## Your instructions
Exact copy, pictures excluded: please retype the lines from the start of the material through the line containing "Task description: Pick", both ends included, and nothing more.

## Dataset
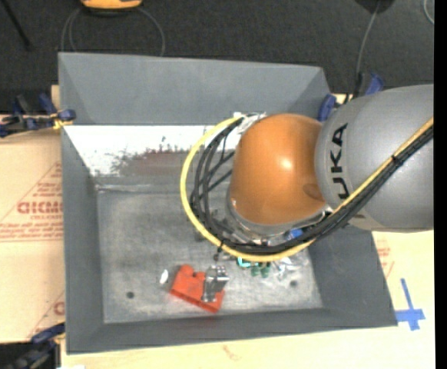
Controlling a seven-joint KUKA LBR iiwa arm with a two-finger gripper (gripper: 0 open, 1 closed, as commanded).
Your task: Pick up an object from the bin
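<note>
A flat red block point(187, 286) lies near the bin's front wall, left of the middle. My gripper point(214, 281) reaches down from under the orange cover and stands at the block's right end, its metal tip over or against the red surface. A small white piece point(163, 277) rests just off the block's left corner. To the right of the gripper lie a small green-and-teal thing point(259, 268) and a pale crumpled thing point(290, 270), both partly hidden under the arm.
The arm with its orange cover and looped cables hangs over the right half of the bin and hides the floor beneath. A small dark speck point(130, 295) sits on the grey floor at the front left.
</note>
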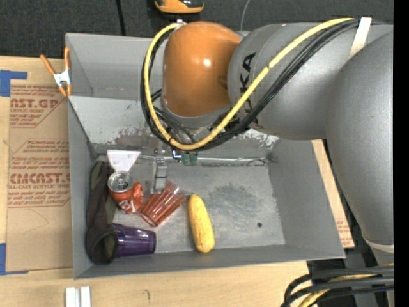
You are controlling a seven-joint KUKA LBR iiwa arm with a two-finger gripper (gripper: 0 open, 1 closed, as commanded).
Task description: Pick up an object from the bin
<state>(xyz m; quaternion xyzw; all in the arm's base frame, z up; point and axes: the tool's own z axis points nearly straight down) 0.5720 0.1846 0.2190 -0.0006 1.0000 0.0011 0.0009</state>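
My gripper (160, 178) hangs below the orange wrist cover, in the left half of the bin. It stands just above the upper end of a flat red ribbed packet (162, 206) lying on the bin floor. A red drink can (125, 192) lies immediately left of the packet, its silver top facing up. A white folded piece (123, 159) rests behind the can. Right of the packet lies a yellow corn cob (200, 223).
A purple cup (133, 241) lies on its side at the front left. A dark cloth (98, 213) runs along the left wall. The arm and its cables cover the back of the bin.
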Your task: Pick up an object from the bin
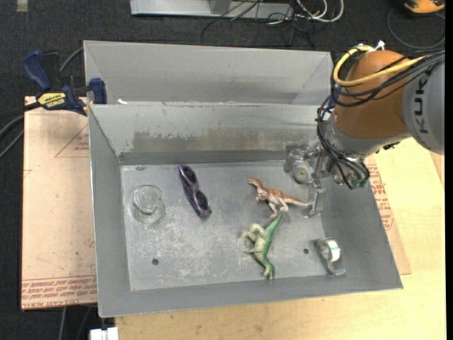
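My gripper (311, 205) hangs low over the right side of the bin floor, under the orange wrist cover. Its tip stands right at the tail end of a small orange-brown toy dinosaur (272, 195), which lies on its side just to the left. A green toy dinosaur (263, 243) lies below that one, a little nearer the front wall. A small silvery ring-shaped piece (329, 252) lies on the floor in front of the gripper, near the right wall.
A pair of purple sunglasses (193, 190) lies left of centre. A clear round cup (147, 202) stands near the left wall. The arm reaches in over the bin's right rim, close to the back right corner.
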Controlling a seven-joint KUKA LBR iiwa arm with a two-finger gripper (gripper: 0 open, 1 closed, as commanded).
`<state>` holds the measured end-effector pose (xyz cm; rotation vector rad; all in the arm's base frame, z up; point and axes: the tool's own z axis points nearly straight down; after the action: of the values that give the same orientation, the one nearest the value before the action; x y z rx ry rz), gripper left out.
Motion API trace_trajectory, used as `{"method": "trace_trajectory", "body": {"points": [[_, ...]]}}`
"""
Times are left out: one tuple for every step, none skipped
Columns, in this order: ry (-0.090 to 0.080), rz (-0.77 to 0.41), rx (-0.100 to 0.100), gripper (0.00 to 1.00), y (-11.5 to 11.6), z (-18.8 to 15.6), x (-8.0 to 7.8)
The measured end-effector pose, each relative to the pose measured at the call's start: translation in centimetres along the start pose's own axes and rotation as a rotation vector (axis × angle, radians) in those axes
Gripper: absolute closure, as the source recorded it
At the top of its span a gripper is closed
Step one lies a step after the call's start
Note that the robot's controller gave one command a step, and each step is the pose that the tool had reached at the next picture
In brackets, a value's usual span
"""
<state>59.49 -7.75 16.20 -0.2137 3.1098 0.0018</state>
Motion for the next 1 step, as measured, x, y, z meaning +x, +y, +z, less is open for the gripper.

## Written answer
Controlling a seven-joint KUKA LBR iiwa arm with a two-finger gripper (gripper: 0 open, 1 closed, as commanded).
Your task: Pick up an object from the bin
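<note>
A flat red block point(187, 286) lies near the bin's front wall, left of the middle. My gripper point(214, 281) reaches down from under the orange cover and stands at the block's right end, its metal tip over or against the red surface. A small white piece point(163, 277) rests just off the block's left corner. To the right of the gripper lie a small green-and-teal thing point(259, 268) and a pale crumpled thing point(290, 270), both partly hidden under the arm.
The arm with its orange cover and looped cables hangs over the right half of the bin and hides the floor beneath. A small dark speck point(130, 295) sits on the grey floor at the front left.
</note>
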You are controlling a seven-joint KUKA LBR iiwa arm with a two-finger gripper (gripper: 0 open, 1 closed, as commanded).
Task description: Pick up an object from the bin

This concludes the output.